- **What the task asks**:
All lines from the opening of the entries below through the line containing "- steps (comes" must be output exactly as they appear, with no other lines.

- **Supplied data**:

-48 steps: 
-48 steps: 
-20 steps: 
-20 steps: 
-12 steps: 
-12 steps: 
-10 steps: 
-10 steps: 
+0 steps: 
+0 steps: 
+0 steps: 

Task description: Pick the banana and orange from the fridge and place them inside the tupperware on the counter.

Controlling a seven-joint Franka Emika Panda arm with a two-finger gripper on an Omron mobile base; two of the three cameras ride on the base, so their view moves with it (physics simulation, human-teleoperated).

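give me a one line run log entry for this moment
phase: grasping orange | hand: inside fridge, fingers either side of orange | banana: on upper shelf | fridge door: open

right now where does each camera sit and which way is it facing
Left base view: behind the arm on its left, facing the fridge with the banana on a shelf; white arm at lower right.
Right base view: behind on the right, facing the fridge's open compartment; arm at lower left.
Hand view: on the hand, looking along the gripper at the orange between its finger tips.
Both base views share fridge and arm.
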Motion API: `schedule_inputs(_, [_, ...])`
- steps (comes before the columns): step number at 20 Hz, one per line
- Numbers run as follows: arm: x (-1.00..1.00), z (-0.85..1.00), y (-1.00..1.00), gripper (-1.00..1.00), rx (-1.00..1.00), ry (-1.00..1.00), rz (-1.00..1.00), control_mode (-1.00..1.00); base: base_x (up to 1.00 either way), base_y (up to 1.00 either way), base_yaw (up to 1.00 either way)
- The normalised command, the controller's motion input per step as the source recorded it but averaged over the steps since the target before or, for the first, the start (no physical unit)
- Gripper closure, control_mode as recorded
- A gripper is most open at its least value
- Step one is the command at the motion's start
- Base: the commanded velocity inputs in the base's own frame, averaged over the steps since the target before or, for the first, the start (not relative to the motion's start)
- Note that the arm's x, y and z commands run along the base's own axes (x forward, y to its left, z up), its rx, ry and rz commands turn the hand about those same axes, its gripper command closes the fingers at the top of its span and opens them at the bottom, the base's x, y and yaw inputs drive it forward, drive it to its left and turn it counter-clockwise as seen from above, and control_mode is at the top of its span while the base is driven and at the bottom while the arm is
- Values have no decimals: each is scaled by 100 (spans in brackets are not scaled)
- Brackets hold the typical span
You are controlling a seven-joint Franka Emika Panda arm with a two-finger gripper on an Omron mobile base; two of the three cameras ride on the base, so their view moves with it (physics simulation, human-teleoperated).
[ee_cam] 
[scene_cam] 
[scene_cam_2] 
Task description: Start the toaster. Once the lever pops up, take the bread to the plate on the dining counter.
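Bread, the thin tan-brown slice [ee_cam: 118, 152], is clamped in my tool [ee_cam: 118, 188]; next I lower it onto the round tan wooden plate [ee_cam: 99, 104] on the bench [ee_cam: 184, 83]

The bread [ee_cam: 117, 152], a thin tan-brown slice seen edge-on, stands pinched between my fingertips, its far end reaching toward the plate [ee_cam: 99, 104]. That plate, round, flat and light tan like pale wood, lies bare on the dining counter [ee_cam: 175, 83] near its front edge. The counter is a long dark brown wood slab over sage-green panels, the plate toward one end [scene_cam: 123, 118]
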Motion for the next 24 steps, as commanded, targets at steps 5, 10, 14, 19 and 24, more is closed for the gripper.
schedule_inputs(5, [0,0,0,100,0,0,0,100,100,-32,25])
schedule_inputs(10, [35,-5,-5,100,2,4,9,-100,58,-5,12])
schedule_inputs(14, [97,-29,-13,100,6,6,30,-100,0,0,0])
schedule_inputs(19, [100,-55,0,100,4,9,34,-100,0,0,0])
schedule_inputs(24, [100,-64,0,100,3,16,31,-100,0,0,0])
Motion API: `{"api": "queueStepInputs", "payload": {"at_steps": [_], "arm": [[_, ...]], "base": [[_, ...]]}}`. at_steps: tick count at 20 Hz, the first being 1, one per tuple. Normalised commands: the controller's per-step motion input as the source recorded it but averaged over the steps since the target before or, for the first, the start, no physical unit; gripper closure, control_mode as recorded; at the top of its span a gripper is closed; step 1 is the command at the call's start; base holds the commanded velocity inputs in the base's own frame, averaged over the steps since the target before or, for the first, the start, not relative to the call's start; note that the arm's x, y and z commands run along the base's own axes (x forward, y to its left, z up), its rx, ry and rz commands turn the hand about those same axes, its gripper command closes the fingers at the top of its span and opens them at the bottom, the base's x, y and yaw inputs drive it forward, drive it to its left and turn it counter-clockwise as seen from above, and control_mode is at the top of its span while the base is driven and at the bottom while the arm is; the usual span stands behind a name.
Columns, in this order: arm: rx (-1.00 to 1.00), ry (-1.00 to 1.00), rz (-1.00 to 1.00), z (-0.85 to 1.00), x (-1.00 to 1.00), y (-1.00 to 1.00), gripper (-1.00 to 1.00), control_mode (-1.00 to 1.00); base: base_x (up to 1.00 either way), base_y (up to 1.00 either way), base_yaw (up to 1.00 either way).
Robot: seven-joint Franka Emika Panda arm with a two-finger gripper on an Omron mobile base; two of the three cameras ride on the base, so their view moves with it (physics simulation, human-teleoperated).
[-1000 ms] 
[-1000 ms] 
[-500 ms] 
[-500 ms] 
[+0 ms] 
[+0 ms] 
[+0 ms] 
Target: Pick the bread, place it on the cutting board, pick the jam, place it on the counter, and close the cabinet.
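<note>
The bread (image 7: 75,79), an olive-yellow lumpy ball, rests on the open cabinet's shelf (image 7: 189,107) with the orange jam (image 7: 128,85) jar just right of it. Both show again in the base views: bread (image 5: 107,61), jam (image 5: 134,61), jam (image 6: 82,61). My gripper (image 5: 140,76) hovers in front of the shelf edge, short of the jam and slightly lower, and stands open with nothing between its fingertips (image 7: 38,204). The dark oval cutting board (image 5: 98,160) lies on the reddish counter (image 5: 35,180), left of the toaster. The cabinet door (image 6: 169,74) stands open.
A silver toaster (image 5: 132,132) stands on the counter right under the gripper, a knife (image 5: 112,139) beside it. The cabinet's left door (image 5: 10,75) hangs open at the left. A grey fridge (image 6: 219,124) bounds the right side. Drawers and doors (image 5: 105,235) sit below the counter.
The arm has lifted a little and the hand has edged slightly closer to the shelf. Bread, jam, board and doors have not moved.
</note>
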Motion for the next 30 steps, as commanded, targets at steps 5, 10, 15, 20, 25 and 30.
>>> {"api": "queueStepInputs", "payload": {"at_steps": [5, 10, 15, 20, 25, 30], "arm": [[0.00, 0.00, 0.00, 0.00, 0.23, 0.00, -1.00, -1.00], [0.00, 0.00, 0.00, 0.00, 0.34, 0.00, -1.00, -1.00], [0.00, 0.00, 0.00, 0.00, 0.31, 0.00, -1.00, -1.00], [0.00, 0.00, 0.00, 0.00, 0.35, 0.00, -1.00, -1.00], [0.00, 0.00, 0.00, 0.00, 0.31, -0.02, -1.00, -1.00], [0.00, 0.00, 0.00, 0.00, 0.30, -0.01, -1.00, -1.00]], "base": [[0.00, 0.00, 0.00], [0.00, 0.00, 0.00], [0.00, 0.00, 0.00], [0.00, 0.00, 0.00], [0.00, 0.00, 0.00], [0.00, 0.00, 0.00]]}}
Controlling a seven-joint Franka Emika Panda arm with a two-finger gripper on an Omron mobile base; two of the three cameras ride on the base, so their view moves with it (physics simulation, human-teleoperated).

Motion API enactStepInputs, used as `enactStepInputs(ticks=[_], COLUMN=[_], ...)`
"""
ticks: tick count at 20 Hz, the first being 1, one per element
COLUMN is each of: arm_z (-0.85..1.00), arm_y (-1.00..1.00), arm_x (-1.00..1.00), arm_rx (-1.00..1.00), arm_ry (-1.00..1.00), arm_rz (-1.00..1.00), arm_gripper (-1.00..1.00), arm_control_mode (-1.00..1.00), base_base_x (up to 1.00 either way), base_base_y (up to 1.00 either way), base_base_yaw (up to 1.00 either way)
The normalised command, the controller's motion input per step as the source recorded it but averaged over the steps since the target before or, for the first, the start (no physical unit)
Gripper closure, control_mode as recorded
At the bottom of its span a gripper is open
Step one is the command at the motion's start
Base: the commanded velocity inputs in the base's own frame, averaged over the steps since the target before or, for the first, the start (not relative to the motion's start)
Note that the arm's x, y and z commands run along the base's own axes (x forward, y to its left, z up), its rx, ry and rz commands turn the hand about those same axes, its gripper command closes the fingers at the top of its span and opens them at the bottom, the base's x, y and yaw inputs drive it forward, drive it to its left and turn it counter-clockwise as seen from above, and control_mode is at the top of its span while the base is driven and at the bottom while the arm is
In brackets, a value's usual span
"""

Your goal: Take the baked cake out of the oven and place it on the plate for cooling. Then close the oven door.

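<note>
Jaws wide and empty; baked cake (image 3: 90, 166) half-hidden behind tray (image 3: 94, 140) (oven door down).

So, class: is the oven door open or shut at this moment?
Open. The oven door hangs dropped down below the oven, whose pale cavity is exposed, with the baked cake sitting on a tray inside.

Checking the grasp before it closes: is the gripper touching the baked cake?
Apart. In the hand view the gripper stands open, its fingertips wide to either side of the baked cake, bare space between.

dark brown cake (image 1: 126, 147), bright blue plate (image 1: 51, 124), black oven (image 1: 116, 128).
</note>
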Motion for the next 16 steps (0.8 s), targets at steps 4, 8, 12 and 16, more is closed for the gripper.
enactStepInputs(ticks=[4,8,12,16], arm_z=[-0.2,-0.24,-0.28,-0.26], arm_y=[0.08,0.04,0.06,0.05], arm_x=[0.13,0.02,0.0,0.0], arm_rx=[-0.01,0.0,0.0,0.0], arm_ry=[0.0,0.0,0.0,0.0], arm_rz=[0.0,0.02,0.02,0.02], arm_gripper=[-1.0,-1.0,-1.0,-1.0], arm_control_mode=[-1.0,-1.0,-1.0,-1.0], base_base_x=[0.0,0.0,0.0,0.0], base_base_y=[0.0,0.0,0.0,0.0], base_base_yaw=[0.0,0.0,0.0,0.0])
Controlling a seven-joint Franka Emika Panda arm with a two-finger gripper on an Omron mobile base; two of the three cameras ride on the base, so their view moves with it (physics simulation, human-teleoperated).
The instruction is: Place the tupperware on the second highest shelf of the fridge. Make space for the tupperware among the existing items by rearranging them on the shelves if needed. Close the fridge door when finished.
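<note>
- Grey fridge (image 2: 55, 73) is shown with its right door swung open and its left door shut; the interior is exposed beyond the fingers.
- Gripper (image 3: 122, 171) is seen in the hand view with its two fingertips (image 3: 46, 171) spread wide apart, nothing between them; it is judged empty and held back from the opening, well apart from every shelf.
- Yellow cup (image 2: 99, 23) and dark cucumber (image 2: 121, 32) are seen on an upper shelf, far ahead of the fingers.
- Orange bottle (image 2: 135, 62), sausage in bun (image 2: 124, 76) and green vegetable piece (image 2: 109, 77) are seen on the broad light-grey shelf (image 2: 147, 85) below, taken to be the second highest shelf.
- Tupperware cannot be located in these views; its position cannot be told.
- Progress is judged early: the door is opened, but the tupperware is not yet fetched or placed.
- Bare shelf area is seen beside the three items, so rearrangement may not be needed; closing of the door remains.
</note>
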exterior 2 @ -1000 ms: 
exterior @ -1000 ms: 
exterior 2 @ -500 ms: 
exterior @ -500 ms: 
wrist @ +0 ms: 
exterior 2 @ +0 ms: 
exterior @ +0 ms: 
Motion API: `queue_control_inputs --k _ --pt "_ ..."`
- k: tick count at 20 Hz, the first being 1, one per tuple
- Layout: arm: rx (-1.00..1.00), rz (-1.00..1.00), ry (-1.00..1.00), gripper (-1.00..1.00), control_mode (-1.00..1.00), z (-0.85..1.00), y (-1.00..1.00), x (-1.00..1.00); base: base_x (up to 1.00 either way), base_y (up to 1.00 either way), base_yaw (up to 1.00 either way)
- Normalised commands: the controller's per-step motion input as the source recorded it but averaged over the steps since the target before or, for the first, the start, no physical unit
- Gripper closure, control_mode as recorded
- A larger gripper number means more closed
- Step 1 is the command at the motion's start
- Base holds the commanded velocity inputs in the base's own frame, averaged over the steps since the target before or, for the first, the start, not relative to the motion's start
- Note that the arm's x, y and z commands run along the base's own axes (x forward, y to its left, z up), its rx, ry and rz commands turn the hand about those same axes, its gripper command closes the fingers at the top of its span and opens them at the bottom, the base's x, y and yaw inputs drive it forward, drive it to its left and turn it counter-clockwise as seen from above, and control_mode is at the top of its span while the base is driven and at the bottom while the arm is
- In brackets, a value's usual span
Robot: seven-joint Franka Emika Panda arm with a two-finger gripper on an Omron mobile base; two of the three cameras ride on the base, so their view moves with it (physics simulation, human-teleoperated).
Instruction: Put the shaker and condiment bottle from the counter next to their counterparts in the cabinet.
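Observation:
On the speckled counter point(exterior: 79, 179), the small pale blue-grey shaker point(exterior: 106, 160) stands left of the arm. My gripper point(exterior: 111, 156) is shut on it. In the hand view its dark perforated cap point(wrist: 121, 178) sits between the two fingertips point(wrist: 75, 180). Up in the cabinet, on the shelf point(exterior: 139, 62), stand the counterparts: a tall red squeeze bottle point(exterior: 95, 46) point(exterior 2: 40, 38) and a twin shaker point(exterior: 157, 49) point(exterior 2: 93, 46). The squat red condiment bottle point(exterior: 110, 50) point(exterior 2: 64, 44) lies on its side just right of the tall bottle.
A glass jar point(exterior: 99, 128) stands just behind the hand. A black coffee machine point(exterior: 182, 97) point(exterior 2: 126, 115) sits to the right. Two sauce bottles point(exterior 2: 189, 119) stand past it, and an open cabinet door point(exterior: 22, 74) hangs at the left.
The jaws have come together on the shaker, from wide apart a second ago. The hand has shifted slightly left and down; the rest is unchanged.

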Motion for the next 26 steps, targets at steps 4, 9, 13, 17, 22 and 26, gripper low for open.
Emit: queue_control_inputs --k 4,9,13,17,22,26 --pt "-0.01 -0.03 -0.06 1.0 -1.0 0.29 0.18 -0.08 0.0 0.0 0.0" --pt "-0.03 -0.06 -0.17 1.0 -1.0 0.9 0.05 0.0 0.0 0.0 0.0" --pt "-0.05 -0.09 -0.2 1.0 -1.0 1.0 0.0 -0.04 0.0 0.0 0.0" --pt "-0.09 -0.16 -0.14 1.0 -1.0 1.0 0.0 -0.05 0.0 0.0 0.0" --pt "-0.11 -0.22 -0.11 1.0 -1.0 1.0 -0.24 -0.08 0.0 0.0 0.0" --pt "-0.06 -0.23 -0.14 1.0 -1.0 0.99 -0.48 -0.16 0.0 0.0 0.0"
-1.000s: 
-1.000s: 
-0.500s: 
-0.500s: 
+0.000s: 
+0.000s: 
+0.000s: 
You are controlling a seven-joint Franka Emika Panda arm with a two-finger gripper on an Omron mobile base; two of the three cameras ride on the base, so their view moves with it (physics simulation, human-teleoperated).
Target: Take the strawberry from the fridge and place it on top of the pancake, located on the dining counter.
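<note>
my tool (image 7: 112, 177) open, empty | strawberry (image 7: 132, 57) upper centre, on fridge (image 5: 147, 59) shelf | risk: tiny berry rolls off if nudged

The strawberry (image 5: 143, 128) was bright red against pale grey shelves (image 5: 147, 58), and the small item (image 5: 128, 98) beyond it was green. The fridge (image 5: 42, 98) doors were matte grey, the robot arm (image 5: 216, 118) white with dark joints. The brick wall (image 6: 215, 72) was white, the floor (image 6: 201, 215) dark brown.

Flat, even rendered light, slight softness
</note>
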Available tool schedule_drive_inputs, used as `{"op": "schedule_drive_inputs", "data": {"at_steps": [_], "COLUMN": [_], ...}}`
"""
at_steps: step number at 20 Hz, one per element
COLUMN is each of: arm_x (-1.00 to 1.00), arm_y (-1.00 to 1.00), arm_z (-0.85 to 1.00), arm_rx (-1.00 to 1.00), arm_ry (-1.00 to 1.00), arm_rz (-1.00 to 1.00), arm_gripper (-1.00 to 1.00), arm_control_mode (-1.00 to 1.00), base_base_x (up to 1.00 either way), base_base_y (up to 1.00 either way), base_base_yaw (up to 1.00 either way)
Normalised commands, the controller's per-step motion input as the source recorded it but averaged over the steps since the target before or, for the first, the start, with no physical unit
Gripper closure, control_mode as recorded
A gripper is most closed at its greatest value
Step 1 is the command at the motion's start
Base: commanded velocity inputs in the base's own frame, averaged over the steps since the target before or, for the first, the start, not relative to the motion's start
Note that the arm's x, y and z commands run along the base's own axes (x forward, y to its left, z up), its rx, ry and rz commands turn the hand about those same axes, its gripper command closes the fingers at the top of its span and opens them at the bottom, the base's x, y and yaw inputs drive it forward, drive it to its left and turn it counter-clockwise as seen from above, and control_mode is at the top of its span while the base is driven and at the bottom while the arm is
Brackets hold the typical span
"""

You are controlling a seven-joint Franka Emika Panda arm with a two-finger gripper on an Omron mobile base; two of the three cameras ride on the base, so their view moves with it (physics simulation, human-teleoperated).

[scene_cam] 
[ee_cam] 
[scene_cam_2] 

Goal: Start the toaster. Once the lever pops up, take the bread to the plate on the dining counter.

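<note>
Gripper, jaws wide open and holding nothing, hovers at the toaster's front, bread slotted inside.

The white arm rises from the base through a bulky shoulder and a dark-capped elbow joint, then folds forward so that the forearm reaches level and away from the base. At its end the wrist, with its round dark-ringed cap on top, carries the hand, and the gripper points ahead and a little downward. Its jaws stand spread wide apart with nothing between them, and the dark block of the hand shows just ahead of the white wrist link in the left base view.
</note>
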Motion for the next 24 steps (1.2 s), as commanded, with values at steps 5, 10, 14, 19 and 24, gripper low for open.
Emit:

- **Written response**:
-48 steps: 
-48 steps: 
-20 steps: 
-20 steps: 
-12 steps: 
-12 steps: 
-10 steps: 
-10 steps: 
+0 steps: 
+0 steps: 
+0 steps: 

Task description: Pick the banana and orange from the fridge and place them inside the tupperware on the counter.

Controlling a seven-joint Franka Emika Panda arm with a two-finger gripper on an Omron mobile base; two of the three cameras ride on the base, so their view moves with it (physics simulation, human-teleoperated).

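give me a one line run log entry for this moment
phase: grasping orange | hand: inside fridge, fingers either side of orange | banana: on upper shelf | fridge door: open

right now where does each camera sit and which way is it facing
Left base view: behind the arm on its left, facing the fridge with the banana on a shelf; white arm at lower right.
Right base view: behind on the right, facing the fridge's open compartment; arm at lower left.
Hand view: on the hand, looking along the gripper at the orange between its finger tips.
Both base views share fridge and arm.
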Motion API: `schedule_inputs(_, [_, ...])`
- steps (comes before the columns): step number at 20 Hz, one per line

Nothing else is required to complete the output.